Kathy was feeling really strong early on. She decided to give me "The Look."
The Look

Got to the turnoff to do the 10 mile out-and-back to Weed, who can resist?
Weed Sign

This dude from McAllen saw us on the road and decided to join us. I think he said he was the 2001 TMBRA state champ. He was strong, and he proceeded to repeatedly tell us how much the next climb was gonna suck. And after that climb, he told us the next climb really sucked. And on and on.
This is gonna suck

Well it did suck indeed, not horrible, but it was steep and long all right. Steepest, longest climb we've done, so far. We had to get up and over that ridge.
Weed is on the other side

But then there was another ridge on the other side. Anyway, here are some pics.
Lower Slopes
More Climbing
Going There
Going There 2

We were down there. No, not there, way over to the right, way to the bottom.
We Come From Down There

And it was still gonna suck.
We Go Up There

Anyway, we made it down the nice descent into Weed. I don't know what it was about that town, but it gave us the munchies. So we went to the Post Office/Convenience Store/Weed Cafe and each had a slice of warm apple pie.

Climb back on over. The descent was nice, and was over really quick.
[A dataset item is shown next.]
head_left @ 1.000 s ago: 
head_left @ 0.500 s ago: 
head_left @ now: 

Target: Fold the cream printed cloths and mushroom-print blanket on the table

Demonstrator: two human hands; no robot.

Here we are back at the bottom, and the climb up and over (and back up and over) Denny Hill (that's what the people of Weed called it), getting ready to ride back to Cloudcroft. By this point, we're over 2 hours into the ride, and we've gone past Kathy's limit. But we've got another 20 miles and 2000 feet to go past that limit. Notice the clouds in the distance. It had been really nice earlier, and now it was pretty hot down at 6300 feet, but it was getting ready to get colder.
Storm's a Brewin'

It was pretty damn cool though, it was like the damn tour...camera's getting too close to the riders as usual.
Camera Too Close

The camera loves us. I almost pulled a Virenque, or that other french dude that plays to the camera, and started to wag my tongue.
Turn The Screw

Peace Out Mofos!
Peace Out Mofos

p.s. Started thundering later, and rained hard enough to pull out the baggies for our camera, phones, ipod, fax machine, and had to pull on the vests and arm warmers. Left the rain jacket behind, to make room for the camera. It was worth it. This time at least.